Apache Storm Flashcards
Which are logical processing components of Apache Storm?
1) Spout - From where the topology beings and pulls data from the source
2) Bolts - are the processing nodes where calculation/transformation etc happens. Bolts can send data to further bolts and can communicate with external DB also.
Which are technical architectural internal components of Apache Storm?
1) Nimbus node - Similar to hadoop JobTracker. It is master node.
- Uploads computation for execution
- Distributes code across the cluster
- Launches workers across the cluster
- Monitors computation and reallocates workers as needed.
2) Zookeeper nodes - Coordinates the storm cluster
3) Supervisor nodes - Communicates with Nimbus node through zookeeper, starts and stops workers according to signals from Nimbus
Five key abstractions of Apache Storm?
1) Tuples - an ordered list of elements
2) Streams - an unbounded sequence of tuples
3) Spouts - sources of streams in computation like Twitter API
4) Bolts - process input streams and produce output streams They can run functions filter, aggregate, or join data or talk to databases.
5) Topologies - the overall calculation, represented visually as DAG network of spouts and bolts.
Apache storm benefits
1) Fast - one million 100 byte messages per second per node
2) Scalable - with parallel computations that run across cluster of machines
3) Fault-tolerant - When workers die, Storm will automatically restart them. If worker dies, it will automatically be restarted.

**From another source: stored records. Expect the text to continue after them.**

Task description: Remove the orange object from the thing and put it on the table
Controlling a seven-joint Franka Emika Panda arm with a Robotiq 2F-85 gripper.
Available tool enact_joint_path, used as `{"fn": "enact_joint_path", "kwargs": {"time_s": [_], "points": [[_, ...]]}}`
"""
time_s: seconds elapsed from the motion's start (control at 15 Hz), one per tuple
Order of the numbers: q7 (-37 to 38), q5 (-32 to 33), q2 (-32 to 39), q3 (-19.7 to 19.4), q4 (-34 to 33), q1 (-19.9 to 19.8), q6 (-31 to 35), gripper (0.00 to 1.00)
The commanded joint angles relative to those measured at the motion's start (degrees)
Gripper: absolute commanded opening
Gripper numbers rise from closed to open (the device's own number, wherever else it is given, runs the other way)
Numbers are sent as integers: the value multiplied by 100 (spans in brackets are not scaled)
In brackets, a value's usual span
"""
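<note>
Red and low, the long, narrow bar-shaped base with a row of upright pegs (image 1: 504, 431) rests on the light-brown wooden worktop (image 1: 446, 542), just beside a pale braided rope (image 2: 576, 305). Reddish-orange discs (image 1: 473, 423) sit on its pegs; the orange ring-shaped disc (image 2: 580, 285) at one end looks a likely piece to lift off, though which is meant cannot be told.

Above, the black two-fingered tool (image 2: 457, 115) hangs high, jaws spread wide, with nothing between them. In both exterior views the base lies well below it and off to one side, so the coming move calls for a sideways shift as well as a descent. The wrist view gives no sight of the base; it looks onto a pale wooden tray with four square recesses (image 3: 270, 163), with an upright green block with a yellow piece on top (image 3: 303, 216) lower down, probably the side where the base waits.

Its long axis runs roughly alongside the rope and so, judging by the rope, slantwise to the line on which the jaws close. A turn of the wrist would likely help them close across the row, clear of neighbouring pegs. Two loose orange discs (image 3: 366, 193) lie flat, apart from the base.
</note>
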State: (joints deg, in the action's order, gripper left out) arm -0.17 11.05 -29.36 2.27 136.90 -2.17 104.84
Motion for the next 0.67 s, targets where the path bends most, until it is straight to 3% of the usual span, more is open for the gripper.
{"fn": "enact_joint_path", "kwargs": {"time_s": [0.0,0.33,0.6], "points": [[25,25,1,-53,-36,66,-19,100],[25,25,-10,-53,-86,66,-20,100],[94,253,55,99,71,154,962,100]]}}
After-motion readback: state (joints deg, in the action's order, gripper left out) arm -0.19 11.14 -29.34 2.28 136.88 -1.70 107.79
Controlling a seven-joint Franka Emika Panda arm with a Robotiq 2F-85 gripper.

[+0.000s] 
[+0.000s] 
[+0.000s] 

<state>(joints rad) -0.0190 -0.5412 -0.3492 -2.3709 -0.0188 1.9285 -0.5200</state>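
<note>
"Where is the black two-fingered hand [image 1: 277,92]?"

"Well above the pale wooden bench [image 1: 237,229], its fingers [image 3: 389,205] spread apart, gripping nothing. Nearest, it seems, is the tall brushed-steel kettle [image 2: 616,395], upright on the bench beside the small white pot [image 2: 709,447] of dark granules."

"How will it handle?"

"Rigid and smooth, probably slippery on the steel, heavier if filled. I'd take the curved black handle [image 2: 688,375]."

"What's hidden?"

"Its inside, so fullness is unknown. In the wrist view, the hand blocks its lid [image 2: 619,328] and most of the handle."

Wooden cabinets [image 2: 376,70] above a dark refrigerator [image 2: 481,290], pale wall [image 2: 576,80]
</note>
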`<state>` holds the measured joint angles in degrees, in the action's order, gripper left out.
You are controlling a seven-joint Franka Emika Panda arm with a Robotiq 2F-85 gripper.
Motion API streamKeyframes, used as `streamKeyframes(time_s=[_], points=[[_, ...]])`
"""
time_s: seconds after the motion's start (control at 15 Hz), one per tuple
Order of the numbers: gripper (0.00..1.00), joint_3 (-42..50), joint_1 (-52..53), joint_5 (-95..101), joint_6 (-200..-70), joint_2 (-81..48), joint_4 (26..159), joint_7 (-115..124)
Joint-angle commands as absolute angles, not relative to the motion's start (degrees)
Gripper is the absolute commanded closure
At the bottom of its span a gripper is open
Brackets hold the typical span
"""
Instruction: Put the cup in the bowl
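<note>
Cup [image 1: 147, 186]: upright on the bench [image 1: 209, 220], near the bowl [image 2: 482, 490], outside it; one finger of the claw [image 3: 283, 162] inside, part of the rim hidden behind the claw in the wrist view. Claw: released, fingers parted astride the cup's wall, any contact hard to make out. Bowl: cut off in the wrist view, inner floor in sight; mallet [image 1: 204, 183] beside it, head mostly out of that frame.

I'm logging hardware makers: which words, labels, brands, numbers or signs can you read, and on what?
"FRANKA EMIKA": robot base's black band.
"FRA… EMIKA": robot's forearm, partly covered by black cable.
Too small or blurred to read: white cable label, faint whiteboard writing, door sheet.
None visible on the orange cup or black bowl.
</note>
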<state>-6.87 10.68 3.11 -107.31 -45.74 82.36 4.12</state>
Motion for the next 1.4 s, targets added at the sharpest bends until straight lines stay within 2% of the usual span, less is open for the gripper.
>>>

4) Reliable - Storm guarantees that each tuple will be processed at-least once or exactly once. Messages are only replayed when there are failures.
5) Easy to operate
Which interface or base class do we have to implement or extend to create bolt?
IRichBolt or BaseRichBolt
It contains three useful methods + some others
1) declareOutputFields(OutputFieldsDeclarer declarer)
2) execute(Tuple input, BasicOutputCollector collector)
3) cleanup()
Program for Word count with Storm?
BrokerHosts zkConfig = new ZkHosts("localhost:2181"); SpoutConfig kafkaConf = new SpoutConfig(zkConfig, TOPIC, ZK_ROOT, CLIENT_ID); kafkaConf.scheme = new SchemeAsMultiScheme(new StringScheme()); kafkaConf.useStartOffsetTimeIfOffsetOutOfRange = true; kafkaConf.startOffsetTime = kafka.api.OffsetRequest.EarliestTime();
TopologyBuilder topologyBuilder = new TopologyBuilder(); topologyBuilder.setSpout("kafka-spout", new KafkaSpout(kafkaConf), 1); topologyBuilder.setBolt("word-bolt", new WordBolt()).globalGrouping("kafka-spout"); topologyBuilder.setBolt("word-count", new WordCountBolt(), 1) .fieldsGrouping("word-bolt", new Fields("word")); topologyBuilder.setBolt("report-count", new ReportBolt()).globalGrouping("word-count");
Config config = new Config(); config. setDebug(false); config. put(Config.TOPOLOGY_DEBUG, false);
final LocalCluster localCluster = new LocalCluster(); StormTopology topology = topologyBuilder.createTopology(); localCluster.submitTopology("word-count-topology", config, topology);